I think it’s so important that parents help and support our children with their schoolwork. Discipline and education start at home. What makes me feel disappointed and angry is that very few parents seem to attend meetings with teachers or take part in school activities.
One day I received an invitation to attend a breakfast with the principal where parents could discuss their concerns. Only 10 parents out of about 800 students showed up! I know that many parents work during the day and can’t attend meetings, but I had spoken to some mothers who had concerns and could’ve come but didn’t. I was frustrated.
There was coffee and cake spread out and the principal was waiting for more people to come. “Where are the other mothers?” I thought. Finally, we just got started.
My Voice Was Heard
The principal introduced herself and asked us each to say our name and what brought us to the meeting.

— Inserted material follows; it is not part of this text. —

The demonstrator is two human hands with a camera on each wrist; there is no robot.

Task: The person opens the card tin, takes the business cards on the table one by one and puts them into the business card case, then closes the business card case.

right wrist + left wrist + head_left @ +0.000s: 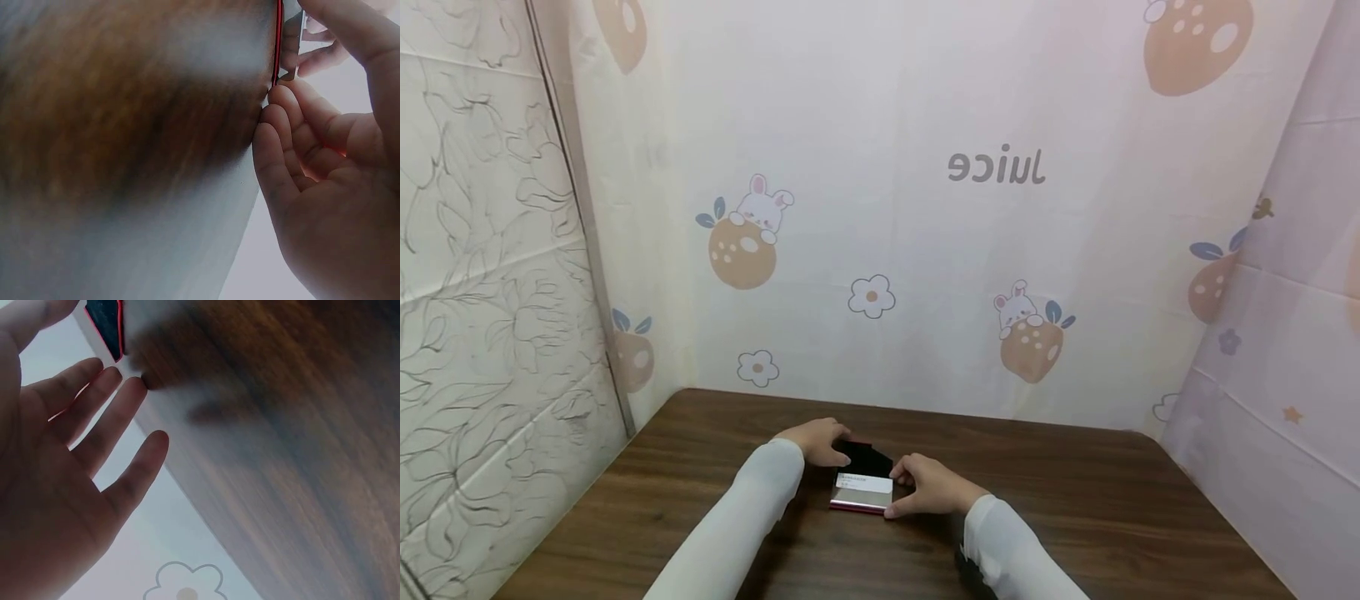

When it was my turn, I said, “As you know, my daughter’s teacher is pregnant. Many of the mothers are concerned about who might be replacing her and whether the new teacher will know where to begin.” Our children were in the 3rd grade and had to pass the citywide exam at the end of the year. Children’s third grade teachers are really important!
I continued, saying, “The children love their teacher and are used to how she teaches. We’re concerned about how switching to a substitute might affect them. My suggestion is that the substitute could start at least a week before the teacher leaves, so that she’s integrated into the classroom, and our children don’t feel such a big change and can focus on preparing for the test.”
“That sounds to me like a good idea. If the teachers work together, the children won’t be as affected. Thank you for your idea and your support,” the principal said.
When I left the school I felt calm. I felt that the principal had heard my concerns
Education Starts at Home
I feel that the more we’re involved as parents, the better our children will be as students. Although all of us are busy, the connection we make with our children’s schools is important. If we can all just do a little, our children will feel more supported in pursuing their education and secure that they can achieve in school.
I’ve learned from supporting my children that the way they teach now is completely different from the way I was taught when I was little. They’re expected to speak up in class and to ask questions, while I was expected to memorize what I was told. I can help them better when I understand more about what their teachers expect of them.
My children understand that their education is important to me and will give them a brilliant future. They see that they can have a job that they enjoy. They see that their teachers can own a car and a house and can go out and travel. This fascinates them. Those aren’t options for our family.
My children are good students not only because I talk to them about the importance of school, but because I study alongside them and I show them that their schools are worth my time.